On December 29th, Hogan posted the Vine:

"His name is Jackson and he is very sweet," Hogan told me via e-mail. "I was trying to video my mother getting mad at her phone then it turned into a landscape but then Jackson was there. Then it went viral LOL."

"Went viral" is an understatement. Hogan's video of Jackson's lovestruck expression exploded on Vine, spawning a whole meme-movement called "okay guy." There are now thousands of tributes to the video on Vine, YouTube, and other social networks. The "#okaymovement" hashtag contains thousands of mash-ups, some set to songs like Kanye West's "Mercy," others just subbing in Jackson's surprised look as a kind of Vine-based reaction gif.


"Okay guy" is the biggest meme on Vine since the "do it for the Vine" days, and its popularity caught Hogan completely by surprise.


"One day one of my friends revined it, then four of her friends revined it and then the next day thousands were revining it," she says. Hogan says she was a bit uncomfortable when her video began to go viral. "At first, it really freaked me out and I did not like it because I felt like everyone was just laughing at Jackson because he's black, and that's what people do on Vine." She defends Jackson, and says didn't feel embarrassed to be stared at: "He was so extremely sweet and it was flattering that someone so sweet was attracted to me."

It's hard to know how, exactly, the Jackson Vine went viral. But it had all the right ingredients: a twist ending, a subject caught by surprise, a look that betrayed a secret crush. Unlike some mega-popular Vines, "Okay Guy" wasn't created by a Vine celebrity with millions of followers. It spread organically, and has gathered 25 million loops so far, in addition to the now-innumerable tributes.
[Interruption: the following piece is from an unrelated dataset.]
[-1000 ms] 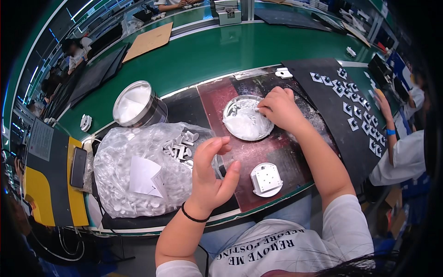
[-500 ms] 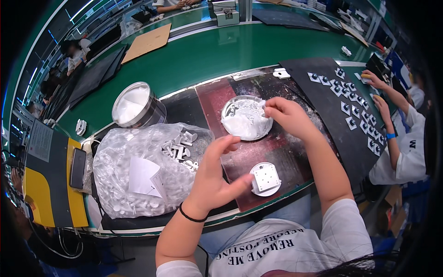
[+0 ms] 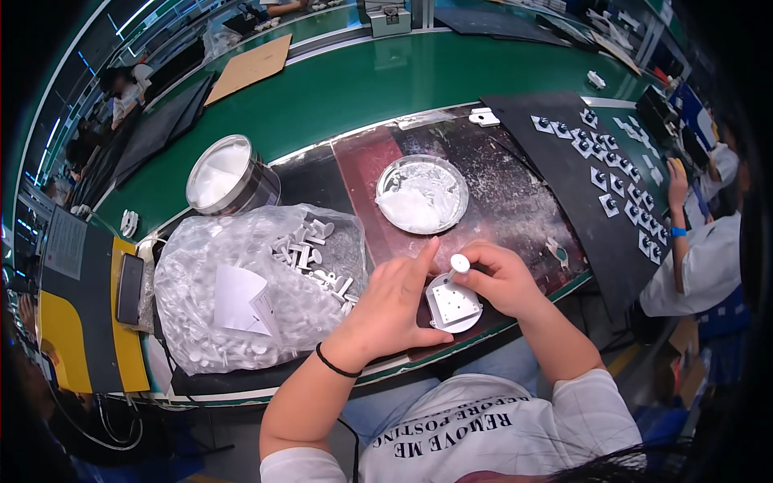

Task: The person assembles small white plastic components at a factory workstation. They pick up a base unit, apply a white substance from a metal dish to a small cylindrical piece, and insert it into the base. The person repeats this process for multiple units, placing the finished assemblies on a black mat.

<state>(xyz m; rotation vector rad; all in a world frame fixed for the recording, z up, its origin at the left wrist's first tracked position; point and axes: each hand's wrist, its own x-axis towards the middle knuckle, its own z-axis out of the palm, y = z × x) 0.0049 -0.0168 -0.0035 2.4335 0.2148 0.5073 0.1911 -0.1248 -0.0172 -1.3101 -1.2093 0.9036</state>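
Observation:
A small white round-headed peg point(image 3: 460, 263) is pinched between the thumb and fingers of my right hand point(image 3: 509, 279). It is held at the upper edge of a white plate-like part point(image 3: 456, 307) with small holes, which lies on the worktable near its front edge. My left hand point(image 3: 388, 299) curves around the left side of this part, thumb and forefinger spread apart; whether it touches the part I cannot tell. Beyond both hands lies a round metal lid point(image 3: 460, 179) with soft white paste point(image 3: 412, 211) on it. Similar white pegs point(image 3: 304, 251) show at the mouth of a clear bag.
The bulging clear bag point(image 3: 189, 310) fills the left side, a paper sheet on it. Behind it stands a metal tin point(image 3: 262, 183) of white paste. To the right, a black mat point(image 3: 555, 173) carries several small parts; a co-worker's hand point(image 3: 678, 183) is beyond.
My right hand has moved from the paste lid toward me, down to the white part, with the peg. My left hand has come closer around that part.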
Eventually, even big-name Viners like Austin Miles Geter (1.4 million followers) joined the #okaymovement:


"This video has completely reshaped how I experience Vine," Hogan says. "I get so many notifications and messages and comments." She adds: "I don't really look at the remixes very much. It's also just hard to keep tabs on them."

We wanted to try to find Jackson, and ask him how he feels about becoming an inadvertent Vine celebrity, but Hogan says she doesn't remember which Rwandan tour guide company he worked for. Jackson, if you're out there, get in touch…okay?